Rutland Herald v. Vt. State Police

CourtVermont Superior Court
DecidedNovember 2, 2010
Docket595
StatusPublished

This text of Rutland Herald v. Vt. State Police (Rutland Herald v. Vt. State Police) is published on Counsel Stack Legal Research, covering Vermont Superior Court primary law. Counsel Stack provides free access to over 12 million legal documents including statutes, case law, regulations, and constitutions.

Bluebook
Rutland Herald v. Vt. State Police, (Vt. Ct. App. 2010).

Opinion

Rutland Herald v. Vt. State Police, No. 595-8-10 Wncv (Crawford, J., Nov. 2, 2010)

[The text of this Vermont trial court opinion is unofficial. It has been reformatted from the original. The accuracy of the text and the accompanying data included in the Vermont trial court opinion database is not guaranteed.] VERMONT SUPERIOR COURT WASHINGTON UNIT CIVIL DIVISION

RUTLAND HERALD

v. DOCKET NO.: 595-8-10 Wncv

VERMONT STATE POLICE and OFFICE OF THE ATTORNEY GENERAL

DECISION ON PUBLIC RECORDS REQUEST

This is an action seeking a declaratory order that the defendants have failed to respond properly to a public records request. Both sides have filed motions for summary judgment.1 The relevant facts are not in dispute.

FACTS

In January 2010, a staff member at the Vermont Department of Human Resources notified the Vermont State Police of suspicions that David McMullen, the Vermont Police Academy Training Coordinator for the Department of Homeland Security, was in possession of child pornography. The state police opened an investigation. A day after the seizure of computer equipment from his home, Mr. McMullen committed suicide.

By letter dated July 22, 2010, the Rutland Herald seeks disclosure of “all documents and police records related to the investigation of David McMullen—case number 10C100265—as well as any ancillary material pertaining to the investigation of suspected child pornography at the Vermont Police Academy.” See also Stipulation and Order (approved Sept. 22, 2010) (clarifying the scope of the request). The State declined to produce these materials because “the records are by law designated confidential and . . . because the records deal with the detection and investigation of crime.”

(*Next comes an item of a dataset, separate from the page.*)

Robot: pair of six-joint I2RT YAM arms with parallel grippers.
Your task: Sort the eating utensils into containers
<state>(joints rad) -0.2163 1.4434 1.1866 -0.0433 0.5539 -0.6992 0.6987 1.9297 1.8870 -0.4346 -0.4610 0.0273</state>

In response to a request from the court, the State produced the material it has withheld for in camera review. The court will attempt to describe these materials in a manner which preserves their confidentiality while providing a reasonable basis on which to explain its decision.

The materials submitted for review include final reports by three police investigators, an initial narrative report by an investigating officer, materials prepared by the Vermont Interstate Crimes against Children Task Force describing that agency’s investigation,

1 Plaintiff faults the State for not having provided a Vaughn index describing the withheld records and requests an opportunity for discovery before any ruling in the State’s favor. Vaughn indexes are not required in all cases, and no such index could have altered the court’s ruling in this case. Nor is there any apparent need or basis for discovery. The court has reviewed the requested records in camera and has an adequate record on which to rule. materials related to a search warrant, a narrative report by the officer investigating Mr. McMullen’s suicide and related documents, emails among the various police investigators concerning their search of various computers, a press release concerning the suicide, an email announcement concerning the resignation of RJ Elrick and the appointment of Colonel Baker as interim director of the police academy, a print-out of the Vermont Criminal Justice Training Council website page relating to staff, an inquest subpoena, responses from national organizations received by the criminal investigators, and notes of the investigators.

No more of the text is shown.